• [Exercise] Select and reproduce each line of the listing below that bears the string "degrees".
*** Opening of Records for this exercise ***
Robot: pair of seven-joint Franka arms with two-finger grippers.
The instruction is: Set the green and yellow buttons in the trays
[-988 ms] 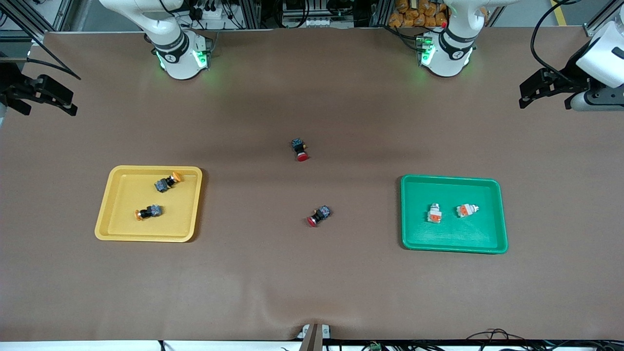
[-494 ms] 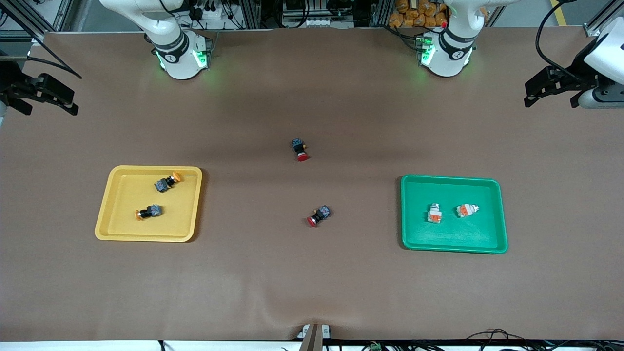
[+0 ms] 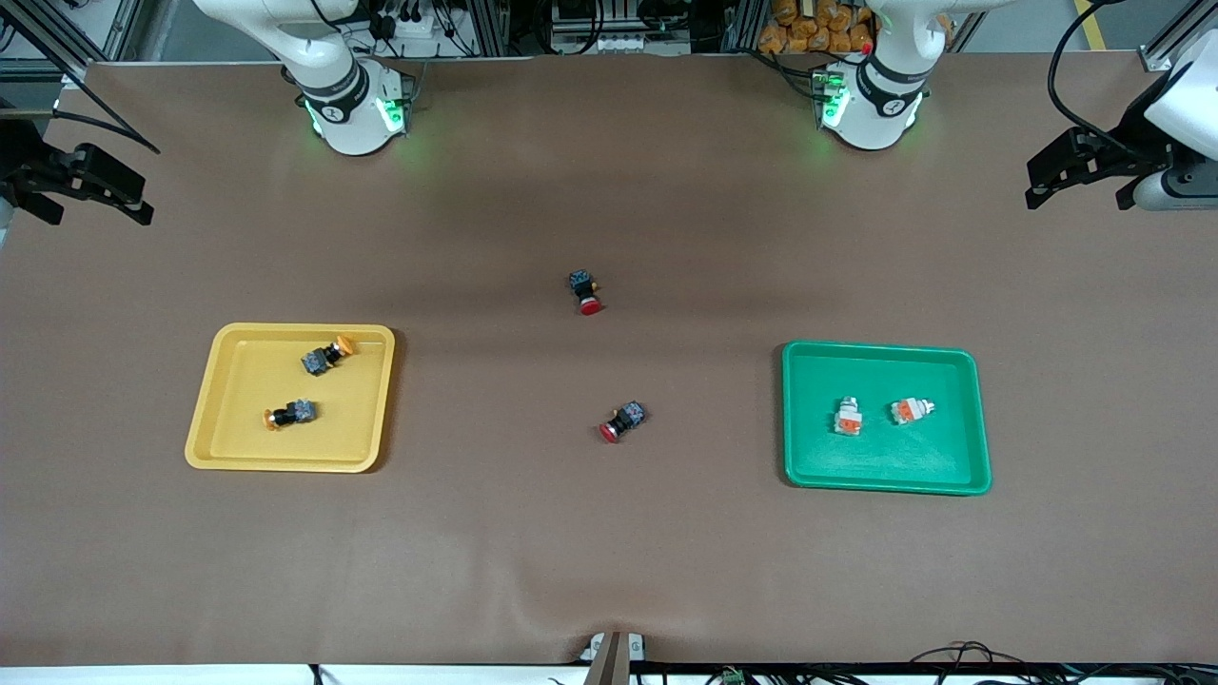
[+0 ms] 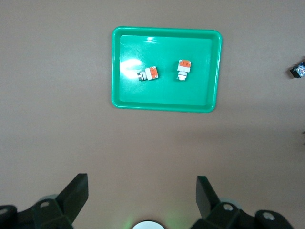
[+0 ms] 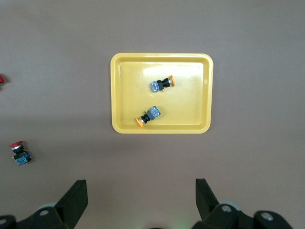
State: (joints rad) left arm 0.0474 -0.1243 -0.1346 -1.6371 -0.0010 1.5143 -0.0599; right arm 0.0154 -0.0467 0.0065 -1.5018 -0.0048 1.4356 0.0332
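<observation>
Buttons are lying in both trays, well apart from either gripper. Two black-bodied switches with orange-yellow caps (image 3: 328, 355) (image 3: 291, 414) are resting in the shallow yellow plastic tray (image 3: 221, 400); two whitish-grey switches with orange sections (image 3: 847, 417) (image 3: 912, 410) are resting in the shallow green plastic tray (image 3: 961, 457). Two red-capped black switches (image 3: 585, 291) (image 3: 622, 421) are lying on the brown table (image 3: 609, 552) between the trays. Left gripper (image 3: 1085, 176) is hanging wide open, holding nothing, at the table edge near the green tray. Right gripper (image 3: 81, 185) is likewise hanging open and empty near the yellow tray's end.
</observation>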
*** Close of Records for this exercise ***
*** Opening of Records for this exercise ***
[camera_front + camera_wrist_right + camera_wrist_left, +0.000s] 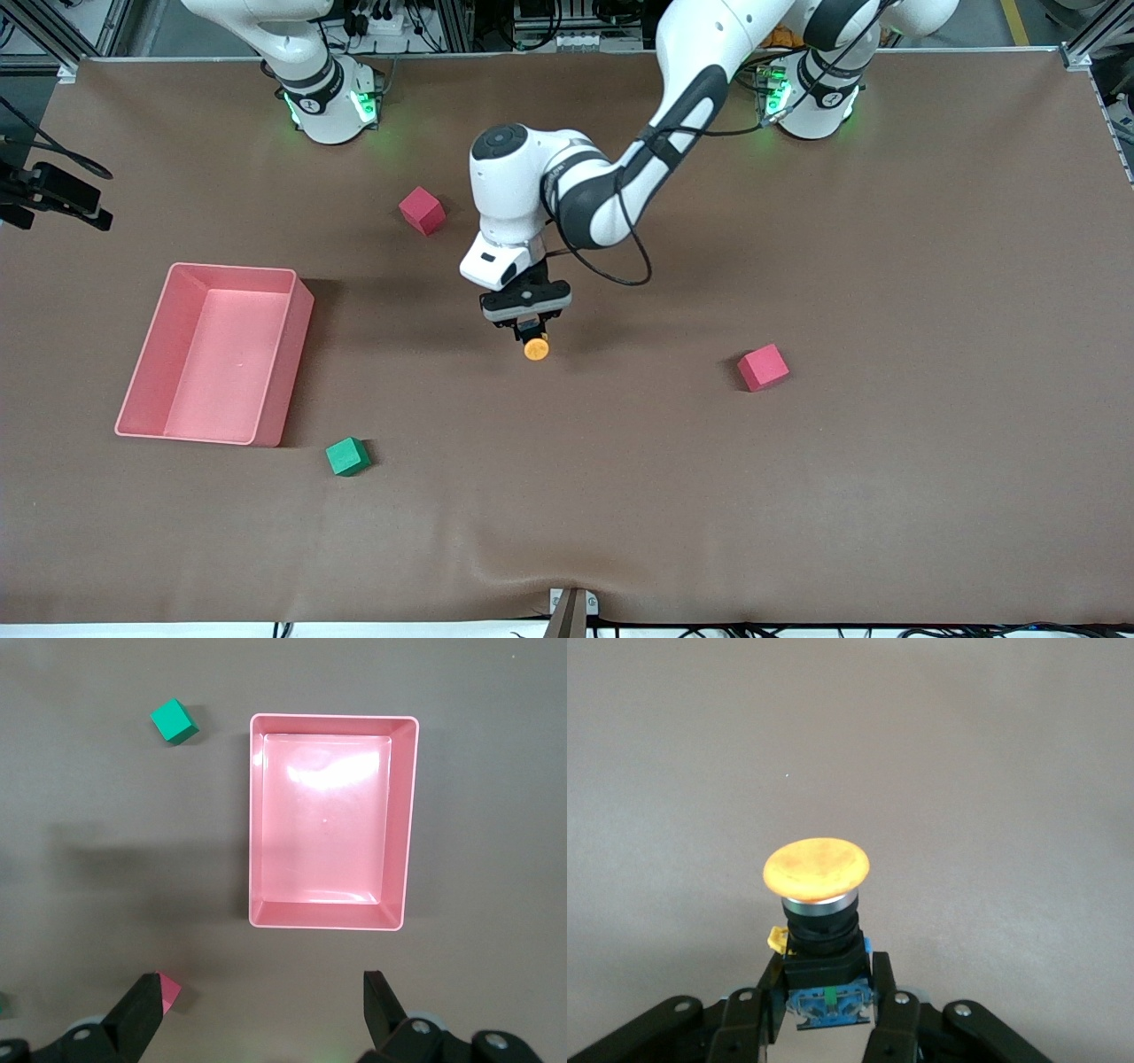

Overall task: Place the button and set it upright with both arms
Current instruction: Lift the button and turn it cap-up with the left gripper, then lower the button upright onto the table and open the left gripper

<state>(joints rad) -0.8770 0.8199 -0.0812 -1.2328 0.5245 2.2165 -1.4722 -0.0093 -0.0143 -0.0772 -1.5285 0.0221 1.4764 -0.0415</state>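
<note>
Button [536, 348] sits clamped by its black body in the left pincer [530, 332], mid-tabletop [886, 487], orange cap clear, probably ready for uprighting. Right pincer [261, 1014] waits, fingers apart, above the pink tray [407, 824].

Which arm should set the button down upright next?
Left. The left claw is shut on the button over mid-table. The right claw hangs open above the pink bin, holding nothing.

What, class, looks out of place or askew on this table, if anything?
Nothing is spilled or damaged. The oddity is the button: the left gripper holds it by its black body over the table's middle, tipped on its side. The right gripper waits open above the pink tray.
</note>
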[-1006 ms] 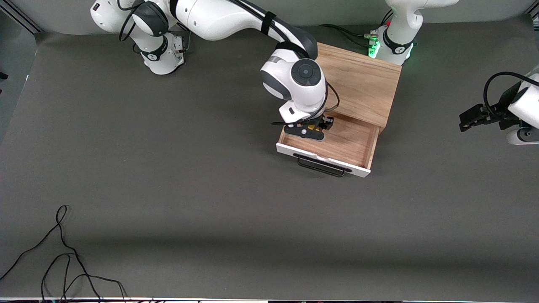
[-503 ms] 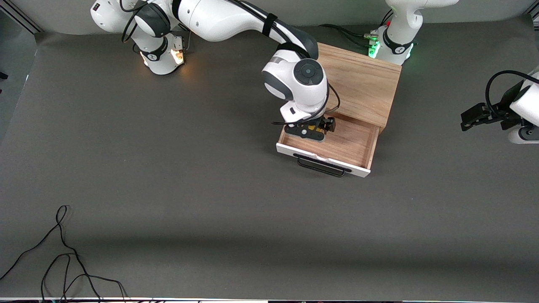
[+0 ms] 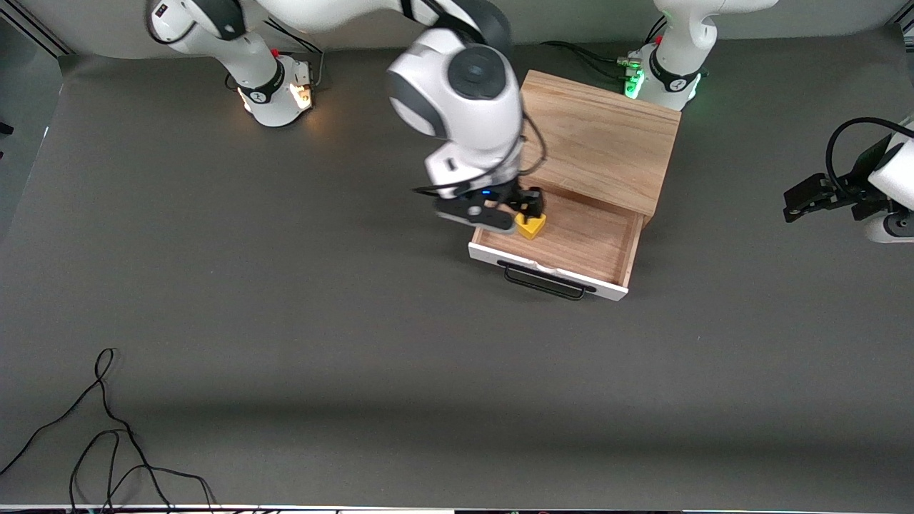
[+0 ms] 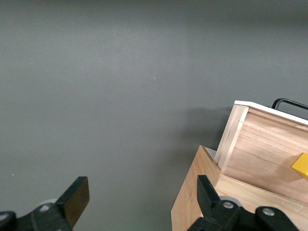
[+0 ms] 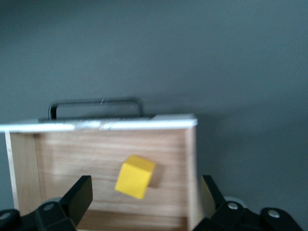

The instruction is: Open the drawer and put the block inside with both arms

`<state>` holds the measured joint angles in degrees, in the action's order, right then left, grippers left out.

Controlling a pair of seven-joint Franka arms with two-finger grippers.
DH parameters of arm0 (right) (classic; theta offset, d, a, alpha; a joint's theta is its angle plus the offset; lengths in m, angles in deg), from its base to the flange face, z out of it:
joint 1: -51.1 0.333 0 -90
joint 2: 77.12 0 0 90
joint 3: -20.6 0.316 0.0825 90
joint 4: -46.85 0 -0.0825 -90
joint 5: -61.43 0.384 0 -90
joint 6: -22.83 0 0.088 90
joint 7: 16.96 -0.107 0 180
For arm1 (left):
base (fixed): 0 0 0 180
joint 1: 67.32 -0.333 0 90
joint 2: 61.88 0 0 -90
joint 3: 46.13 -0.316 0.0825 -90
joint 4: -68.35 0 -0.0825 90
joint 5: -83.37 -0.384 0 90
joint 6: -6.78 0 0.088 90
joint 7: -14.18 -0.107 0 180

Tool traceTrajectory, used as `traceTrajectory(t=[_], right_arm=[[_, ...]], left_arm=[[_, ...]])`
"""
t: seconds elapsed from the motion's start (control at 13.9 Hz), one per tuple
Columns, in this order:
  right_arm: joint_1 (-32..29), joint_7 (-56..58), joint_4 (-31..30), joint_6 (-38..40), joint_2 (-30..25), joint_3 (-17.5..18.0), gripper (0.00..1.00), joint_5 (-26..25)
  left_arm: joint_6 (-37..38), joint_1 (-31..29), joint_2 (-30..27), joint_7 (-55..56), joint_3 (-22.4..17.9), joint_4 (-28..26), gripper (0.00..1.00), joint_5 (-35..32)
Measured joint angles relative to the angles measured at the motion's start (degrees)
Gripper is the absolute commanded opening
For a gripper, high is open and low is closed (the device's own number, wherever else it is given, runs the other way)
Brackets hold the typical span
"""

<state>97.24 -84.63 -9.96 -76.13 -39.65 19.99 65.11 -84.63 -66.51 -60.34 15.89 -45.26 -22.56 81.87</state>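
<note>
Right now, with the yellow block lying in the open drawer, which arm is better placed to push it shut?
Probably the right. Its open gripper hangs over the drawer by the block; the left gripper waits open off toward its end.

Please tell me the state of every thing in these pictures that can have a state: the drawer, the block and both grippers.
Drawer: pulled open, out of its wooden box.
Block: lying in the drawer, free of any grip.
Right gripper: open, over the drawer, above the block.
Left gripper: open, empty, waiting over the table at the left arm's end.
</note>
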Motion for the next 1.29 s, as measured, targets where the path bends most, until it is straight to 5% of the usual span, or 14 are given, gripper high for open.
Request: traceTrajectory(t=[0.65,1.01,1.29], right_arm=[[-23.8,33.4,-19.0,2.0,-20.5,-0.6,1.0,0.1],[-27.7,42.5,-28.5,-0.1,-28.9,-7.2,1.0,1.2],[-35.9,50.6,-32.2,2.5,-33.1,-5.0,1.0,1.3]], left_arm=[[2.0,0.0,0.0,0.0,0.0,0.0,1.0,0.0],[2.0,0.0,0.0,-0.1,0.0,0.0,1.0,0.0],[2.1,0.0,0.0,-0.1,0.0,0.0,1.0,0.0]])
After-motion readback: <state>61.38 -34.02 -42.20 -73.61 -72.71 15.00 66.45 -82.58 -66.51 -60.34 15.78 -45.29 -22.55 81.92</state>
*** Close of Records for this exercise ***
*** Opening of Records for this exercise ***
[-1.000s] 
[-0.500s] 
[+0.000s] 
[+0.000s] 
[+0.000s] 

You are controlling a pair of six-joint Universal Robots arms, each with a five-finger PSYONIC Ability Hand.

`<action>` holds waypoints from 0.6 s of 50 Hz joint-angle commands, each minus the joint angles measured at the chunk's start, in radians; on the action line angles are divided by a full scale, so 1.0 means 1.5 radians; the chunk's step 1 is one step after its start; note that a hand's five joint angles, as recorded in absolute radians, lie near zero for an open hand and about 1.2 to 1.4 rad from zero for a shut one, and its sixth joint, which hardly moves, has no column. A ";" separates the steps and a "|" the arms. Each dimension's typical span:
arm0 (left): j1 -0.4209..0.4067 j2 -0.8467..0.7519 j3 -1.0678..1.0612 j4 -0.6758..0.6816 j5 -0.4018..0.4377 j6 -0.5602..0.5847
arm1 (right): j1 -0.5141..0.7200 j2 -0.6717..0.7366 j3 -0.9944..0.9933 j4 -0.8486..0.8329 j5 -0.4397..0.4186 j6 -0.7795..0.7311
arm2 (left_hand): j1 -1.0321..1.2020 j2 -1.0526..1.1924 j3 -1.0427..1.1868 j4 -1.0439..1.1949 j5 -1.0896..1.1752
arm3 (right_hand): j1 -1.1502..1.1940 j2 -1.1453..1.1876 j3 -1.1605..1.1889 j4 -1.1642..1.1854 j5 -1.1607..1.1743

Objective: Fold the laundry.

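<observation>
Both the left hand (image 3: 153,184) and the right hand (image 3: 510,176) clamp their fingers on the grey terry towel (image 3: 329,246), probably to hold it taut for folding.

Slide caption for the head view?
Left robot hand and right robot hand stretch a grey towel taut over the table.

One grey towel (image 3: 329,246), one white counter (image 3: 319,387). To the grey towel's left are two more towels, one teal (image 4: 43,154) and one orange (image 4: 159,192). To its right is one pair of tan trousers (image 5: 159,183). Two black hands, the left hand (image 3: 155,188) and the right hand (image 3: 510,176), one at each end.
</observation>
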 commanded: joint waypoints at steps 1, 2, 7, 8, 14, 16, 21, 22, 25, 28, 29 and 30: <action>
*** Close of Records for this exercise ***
• [Solution to this problem]
`<state>` holds the measured joint angles in degrees, in the action's order, right then left, grippers left out.
Measured joint angles relative to the angles measured at the motion's start (degrees)

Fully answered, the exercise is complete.